Una domanda: abbiamo ancora oggi spazi di solitudine? Non è una domanda stupida! Riusciamo ancora a trovare tempi e spazi di solitudine in cui non siamo connessi con, non siamo sui social, a telefono, non siamo… Diversi osservatori della modernità parlano della scomparsa della solitudine e anche della difficoltà psicologica di tante persone di vivere la solitudine. La difficoltà enorme ad abitare la solitudine, ad essere faccia a faccia con se stessi. Certo, se questo capita tutti i giorni, per tutta la vita questo diventa un dramma. Non è per niente facile e scontato abitare la solitudine. Ci siamo disabituati rapidissimamente alla capacità di solitudine. Forse proprio per questo siamo meno umani.

CONTEMPLAZIONE

Ti contemplo, Gesù di Nazareth, alle porte della città, a sera, l’ora in cui Tu ci attendi perché quella è l’ora della verità: raggiunto il nostro limite, invece di cadere nel vuoto, lì noi sconfineremo in Te, e lì, finalmente, lasceremo a Te lo spazio per intervenire. Di mattina, alla porta della città, si teneva il giudizio di condanna contro i malfattori. Tu hai atteso questa ultima sera, per pronunciare un giudizio di salvezza per tutti noi segnati dalla morte: alla porta delle nostre Città…

Ti seguo, accompagnami, quando di buonora, in notte fonda, levatosi, Ti sei ritirato

in luogo deserto e là pregavi…Cosa dicevi al Padre in quei silenzi, in quella notte fonda in cui Tu sei stato strappato alla morte?! Perché mi consegni solo il grido e non il canto di vittoria?!

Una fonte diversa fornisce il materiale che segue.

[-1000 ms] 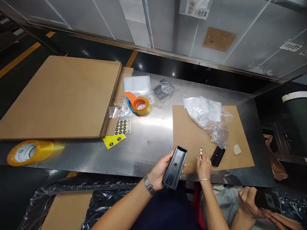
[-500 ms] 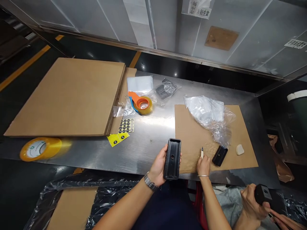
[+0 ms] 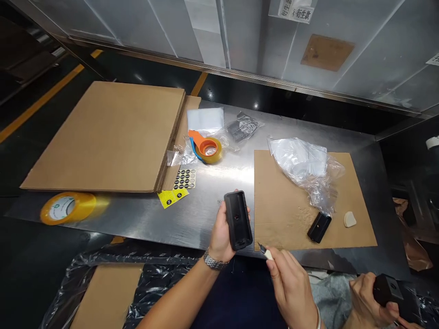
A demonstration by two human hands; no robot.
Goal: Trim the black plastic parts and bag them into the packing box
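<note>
Steadiness seems to matter most in the head view: the hollow black housing (image 3: 238,221) is best gripped firmly, with the fingertips of the left hand (image 3: 219,235) clear of the blade's line, and any stroke of the pale-handled knife (image 3: 268,254) made short and light. The housing sits in the left hand, hollow side facing the camera, over the near edge of the metal table (image 3: 192,219); the thumb lies along one side and fingertips curl round the other. The right hand (image 3: 290,281) pinches the knife between thumb and fingers, blade near the housing but apart from it.
</note>
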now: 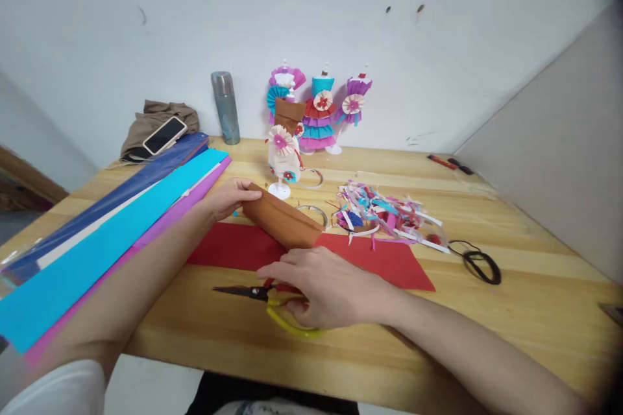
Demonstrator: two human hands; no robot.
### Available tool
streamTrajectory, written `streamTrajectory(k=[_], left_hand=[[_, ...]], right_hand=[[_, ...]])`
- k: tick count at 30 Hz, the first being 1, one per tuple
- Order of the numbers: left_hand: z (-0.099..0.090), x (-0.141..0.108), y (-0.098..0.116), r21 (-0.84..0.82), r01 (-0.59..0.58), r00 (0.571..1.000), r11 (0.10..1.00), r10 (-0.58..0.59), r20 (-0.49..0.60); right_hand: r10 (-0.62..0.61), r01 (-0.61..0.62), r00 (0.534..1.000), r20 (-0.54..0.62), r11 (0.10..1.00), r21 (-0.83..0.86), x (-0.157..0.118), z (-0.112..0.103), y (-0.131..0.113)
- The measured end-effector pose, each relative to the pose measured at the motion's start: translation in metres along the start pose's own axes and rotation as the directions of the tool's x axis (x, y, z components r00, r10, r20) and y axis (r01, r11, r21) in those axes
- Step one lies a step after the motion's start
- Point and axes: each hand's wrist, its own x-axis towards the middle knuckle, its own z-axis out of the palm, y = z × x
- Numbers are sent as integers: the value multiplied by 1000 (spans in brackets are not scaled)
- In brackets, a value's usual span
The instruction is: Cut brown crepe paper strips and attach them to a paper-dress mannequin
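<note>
Left hand (232, 200), beyond the far edge of the red paper (226, 248), had thumb and fingers closed in a pinch on one corner of the brown paper (282, 215), which slanted over the red paper. Right hand (324, 288) was at the red paper's near edge, fingers half curled over the handle end of the scissors (260, 293); could not tell whether they gripped. Paper scraps (382, 207) lay just beyond the red paper.

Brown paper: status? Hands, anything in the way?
Left hand pinching brown paper at its far-left end. Right hand over handles of scissors, grip unclear. Red paper lies beneath brown.
</note>
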Motion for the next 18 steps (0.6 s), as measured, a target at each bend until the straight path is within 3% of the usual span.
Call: streamTrajectory(k=[2,4,8,10,12,16,18], left_hand=[[-1,1,-1,1,-9,1000,1000,9,3],[-2,1,-2,-4,-14,1000,1000,14,6],[-2,-1,-1,27,-23,998,999,21,53],[-2,-1,0,29,-44,996,999,41,80],[-3,-2,0,17,-53,995,998,52,83],[-4,-2,0,29,-53,997,998,52,50],[-4,-2,0,33,-58,997,998,57,53]], right_hand=[[-26,30,999,-20,971,239,-4,-8,0],[-40,60,998,-51,880,472,-9,-16,4],[-28,207,974,-225,517,831,-21,-35,27],[11,299,941,-338,443,845,-27,-45,40],[70,300,923,-379,491,818,-30,-52,50],[246,97,849,-468,798,595,-20,-48,62],[259,31,815,-519,874,485,-10,-38,66]])
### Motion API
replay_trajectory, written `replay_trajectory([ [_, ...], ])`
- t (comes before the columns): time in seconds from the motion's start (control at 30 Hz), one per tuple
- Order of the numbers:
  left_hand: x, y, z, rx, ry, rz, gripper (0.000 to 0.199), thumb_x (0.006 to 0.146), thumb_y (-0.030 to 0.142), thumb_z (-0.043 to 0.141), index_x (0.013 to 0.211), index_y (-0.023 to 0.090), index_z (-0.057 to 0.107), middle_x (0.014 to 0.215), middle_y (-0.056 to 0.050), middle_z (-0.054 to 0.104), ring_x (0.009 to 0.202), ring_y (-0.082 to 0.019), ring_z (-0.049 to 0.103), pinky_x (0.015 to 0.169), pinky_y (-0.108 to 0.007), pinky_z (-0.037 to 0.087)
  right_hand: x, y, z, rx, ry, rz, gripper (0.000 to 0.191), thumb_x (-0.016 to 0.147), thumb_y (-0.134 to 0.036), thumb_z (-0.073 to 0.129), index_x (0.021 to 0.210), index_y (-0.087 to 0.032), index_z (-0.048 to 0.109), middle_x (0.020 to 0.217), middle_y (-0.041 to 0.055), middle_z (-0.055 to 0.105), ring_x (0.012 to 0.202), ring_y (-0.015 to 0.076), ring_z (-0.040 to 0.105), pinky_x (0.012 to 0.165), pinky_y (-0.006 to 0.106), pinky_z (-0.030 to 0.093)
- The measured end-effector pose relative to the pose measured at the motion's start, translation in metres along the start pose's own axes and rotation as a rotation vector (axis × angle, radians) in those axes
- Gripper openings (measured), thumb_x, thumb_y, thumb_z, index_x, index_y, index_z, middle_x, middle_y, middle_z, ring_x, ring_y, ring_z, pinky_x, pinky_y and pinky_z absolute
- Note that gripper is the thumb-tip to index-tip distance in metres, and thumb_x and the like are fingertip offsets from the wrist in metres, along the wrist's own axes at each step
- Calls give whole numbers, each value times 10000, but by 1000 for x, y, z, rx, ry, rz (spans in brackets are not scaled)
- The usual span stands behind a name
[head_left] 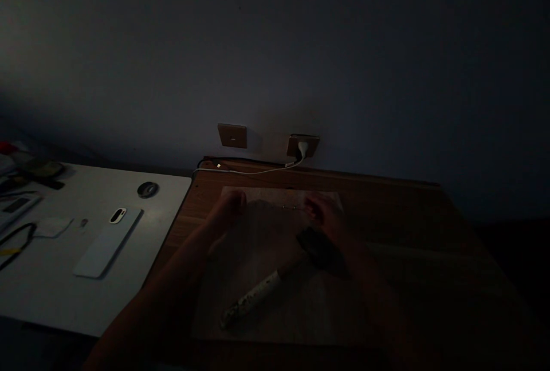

Tu ancora mi ripeti: Andiamo altrove… Dove?! Tu sei un Messia che disorienta; ma, proprio da questo disorientamento, potranno partire strade nuove per chi, come Pietro, ha il dono di incontrarTi. Allora prendimi per mano, mio Signore, vinci in me i segni di morte che mi abitano. Quando, alla sera della mia vita, arriverò alle porte della Tua Città, aspettami: perché, se sarai Tu ad accogliermi, non avrò più paura.

EGHEIRO

Alla lettera significa “svegliare dal sonno”. Il significato derivato è “risuscitare dai morti”. La “resurrezione” della suocera di Pietro operata da Gesù è un evento rivelativo della persona di Gesù: è il segno che in quell’uomo l’era messianica è iniziata; in quell’uomo Dio è all’opera per mantenere le sue promesse. Questo verbo designa pertanto l’importanza che assume il nostro episodio; anche in altri episodi questo verbo è usato da Marco con lo stesso valore, al punto che, all’interno della settimana inaugurale di Marco, diventa il preludio della futura risurrezione generale di ogni uomo per intervento di Dio operante nel suo Messia. Da tutti questi indizi è possibile intravedere, da subito, un richiamo voluto alla risurrezione di Gesù. Questo verbo, unito al verbo “servire”, sottolineano che nella casa, in giorno di sabato, non più nella sinagoga, la piccola comunità raccolta attorno a Gesù fa esperienza di quanto verrà sottolineato con forza nei racconti pasquali. Chi se ne fa portavoce è una donna, così come alla fine l’incarico di annunciare la risurrezione verrà dato alle donne.